_REQUIRED WORK_
Extract every line of the material that holds the string "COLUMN".

+ + + + + + +

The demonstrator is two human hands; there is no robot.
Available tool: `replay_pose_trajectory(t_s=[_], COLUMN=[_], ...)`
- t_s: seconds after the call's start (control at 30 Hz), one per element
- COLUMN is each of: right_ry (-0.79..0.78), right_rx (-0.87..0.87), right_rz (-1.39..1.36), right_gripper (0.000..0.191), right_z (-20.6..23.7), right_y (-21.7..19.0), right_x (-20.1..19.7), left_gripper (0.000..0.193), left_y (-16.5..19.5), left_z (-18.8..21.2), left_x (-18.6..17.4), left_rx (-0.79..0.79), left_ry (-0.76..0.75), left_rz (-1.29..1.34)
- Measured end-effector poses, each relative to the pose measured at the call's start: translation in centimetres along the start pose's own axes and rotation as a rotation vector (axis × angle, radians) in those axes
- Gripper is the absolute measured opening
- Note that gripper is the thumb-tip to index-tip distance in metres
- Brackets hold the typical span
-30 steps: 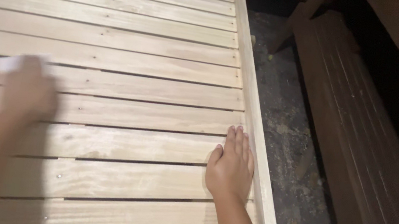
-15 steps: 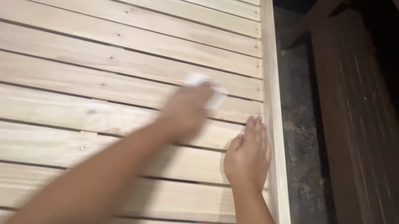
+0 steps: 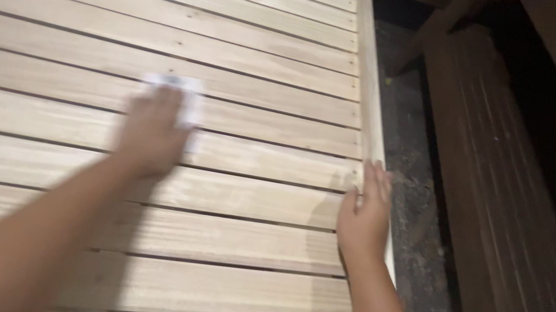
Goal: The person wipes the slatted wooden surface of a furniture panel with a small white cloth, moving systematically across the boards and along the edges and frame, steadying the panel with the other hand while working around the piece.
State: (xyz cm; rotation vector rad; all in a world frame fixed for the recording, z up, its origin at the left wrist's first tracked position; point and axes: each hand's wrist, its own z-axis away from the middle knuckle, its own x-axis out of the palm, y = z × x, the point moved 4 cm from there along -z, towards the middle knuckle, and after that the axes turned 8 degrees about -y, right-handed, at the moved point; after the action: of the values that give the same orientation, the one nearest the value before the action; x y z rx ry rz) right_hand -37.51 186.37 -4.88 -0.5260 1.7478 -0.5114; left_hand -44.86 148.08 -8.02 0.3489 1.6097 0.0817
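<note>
Pale pine slats run crosswise under both my arms, each board parted from the next by a thin dark gap, with small knots and screw heads showing here and there. My left hand lies palm down on one of the middle slats, pressing a small white pad, perhaps a cloth or a piece of sanding paper; its blurred corner pokes out past my fingertips, and I cannot tell more of its kind. That hand is spread flat over the pad rather than curled around it.

My right hand rests open at the far right end of the slats, fingers straight and together, touching the light wooden side rail that borders the boards along that edge. It grips nothing; it only bears on the wood.

Just beyond the rail, lower down, lies a strip of rough grey floor, speckled and dusty. Beside that stands a dark brown slatted panel, set along the rail and well apart from my hands. Nothing lies on the boards between my two hands.
</note>
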Motion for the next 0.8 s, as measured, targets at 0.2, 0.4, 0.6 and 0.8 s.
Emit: replay_pose_trajectory(t_s=[0.2,0.4,0.6,0.8], right_ry=[-0.113,-0.25,-0.189,-0.149], right_rx=[0.303,0.525,0.423,0.392], right_rz=[0.588,0.414,0.387,0.375], right_gripper=[0.073,0.062,0.059,0.058], right_z=[6.2,7.8,7.7,7.7], right_y=[1.4,1.6,2.1,2.6], right_x=[-5.4,-4.4,-4.0,-3.4], left_gripper=[0.074,0.05,0.057,0.071], left_y=[23.4,23.7,-1.1,-5.0], left_z=[-4.7,-3.8,4.2,12.7], left_x=[5.9,6.4,-3.1,-7.7], left_rx=[0.241,0.498,0.233,0.165], left_ry=[-0.294,-0.338,-0.666,-0.604], left_rz=[0.061,0.047,-0.489,-0.448])
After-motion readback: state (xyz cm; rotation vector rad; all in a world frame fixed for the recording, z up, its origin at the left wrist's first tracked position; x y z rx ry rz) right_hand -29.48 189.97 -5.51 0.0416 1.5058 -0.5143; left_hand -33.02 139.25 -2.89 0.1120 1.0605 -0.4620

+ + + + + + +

_WRITTEN ANSWER_
Available tool: `replay_pose_trajectory(t_s=[_], COLUMN=[_], ...)`
- COLUMN is each of: right_ry (-0.79..0.78), right_rx (-0.87..0.87), right_rz (-1.39..1.36), right_gripper (0.000..0.191), right_z (-20.6..23.7), right_y (-21.7..19.0), right_x (-20.1..19.7), left_gripper (0.000..0.193), left_y (-16.5..19.5), left_z (-18.8..21.2), left_x (-18.6..17.4), left_rx (-0.79..0.79), left_ry (-0.76..0.75), left_rz (-1.29..1.34)

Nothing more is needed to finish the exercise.